2015年5月8日金曜日

【優れた技術を後世に】土木学会北海道支部が14年度技術賞選定

 土木学会北海道支部の14年度技術賞に「道道知床公園羅臼線マッカウストンネル」(北海道釧路建設管理部)、「網走湖塩淡境界層制御施設網走川水系網走川大曲堰」(北海道開発局網走開発建設部)、「施設整備事業の内配水施設国庫補助事業平岸配水池耐震改修工事(NO.1池)」(札幌市水道局)の3件が選ばれた。


 ◇マッカウストンネル◇
 道道知床公園羅臼線の羅臼町共栄町地区は、知床半島南側斜面の知床国立公園や世界遺産登録地域に隣接する地域だが、越波や地震、降雨による落石、土砂崩れなどによる通行止めで集落の孤立化も起きるなど、代替ルートの必要性が高まっていた。
 ルート上には北海道指定天然記念物であるヒカリゴケ生息地が存在していることから、生息環境を保全しながら安全な通行ルートを確保するため、防水型トンネル(ウオータータイト工法)を採用。延長498・5メートルのうち、150メートルを防水型構造とし、コスト縮減も考慮した。
 施工前と施工中、施工後にヒカリゴケの生育環境をモニタリング調査するとともに、施工評議会を設置して有識者による検証を受けるなどし、万全の対応を図った。
 

 ◇網走川水系網走川大曲堰◇
 網走湖は、網走川の河口から約7キロに位置し、上部が淡水層、下部が塩水層の2層構造になっている。昭和50年代後半から淡水層の富栄養化により青潮が発生するなど水質が悪化し、特産品のヤマトシジミの資源量が大幅に減少する被害が発生していた。
 このため04年に水質改善行動計画を策定し、仮設ゲートによる塩水遡上制御実験を行い、堰のゲート天端高や運用方法を決定。

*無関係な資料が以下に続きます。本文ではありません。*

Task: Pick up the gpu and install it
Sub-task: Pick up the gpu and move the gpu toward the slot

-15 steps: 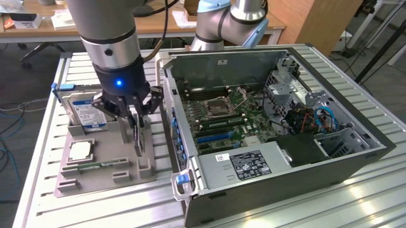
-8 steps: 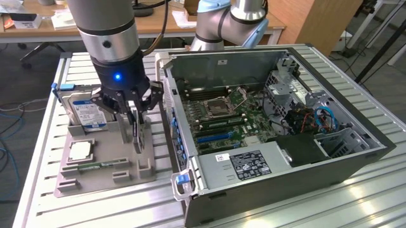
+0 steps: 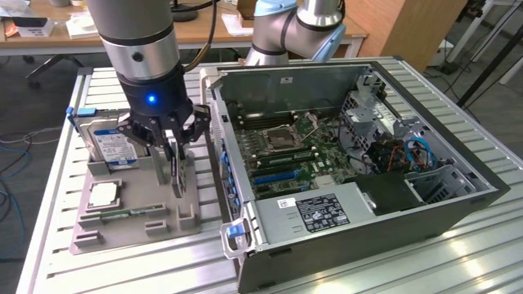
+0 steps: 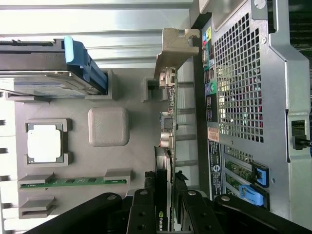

10年10月に工事着手し、14年1月から運用している。
 現在実施しているモニタリング調査では、青潮発生の抑制やヤマトシジミの資源量の回復などの効果が確認されている。


 ◇平岸配水池耐震改修工事◇
 平岸配水池は四つの池で構成され、有効容量約10万立方メートル、給水人口54万人の北海道最大級の基幹配水池。1970年に建設されたNO.1池は耐震診断の結果、側壁と底版の曲げ耐力が不足しているため、耐震補強を行うこととなった。
 耐震改修工事では、北海道の水道事業体で初めて、設計から施工に至るまで一貫して3次元静的有限要素解析を導入し、地震対策の合理化、寒中コンクリートの高品質化を図り、耐震性と水密性を有するコンクリート構造物の施工を実現した。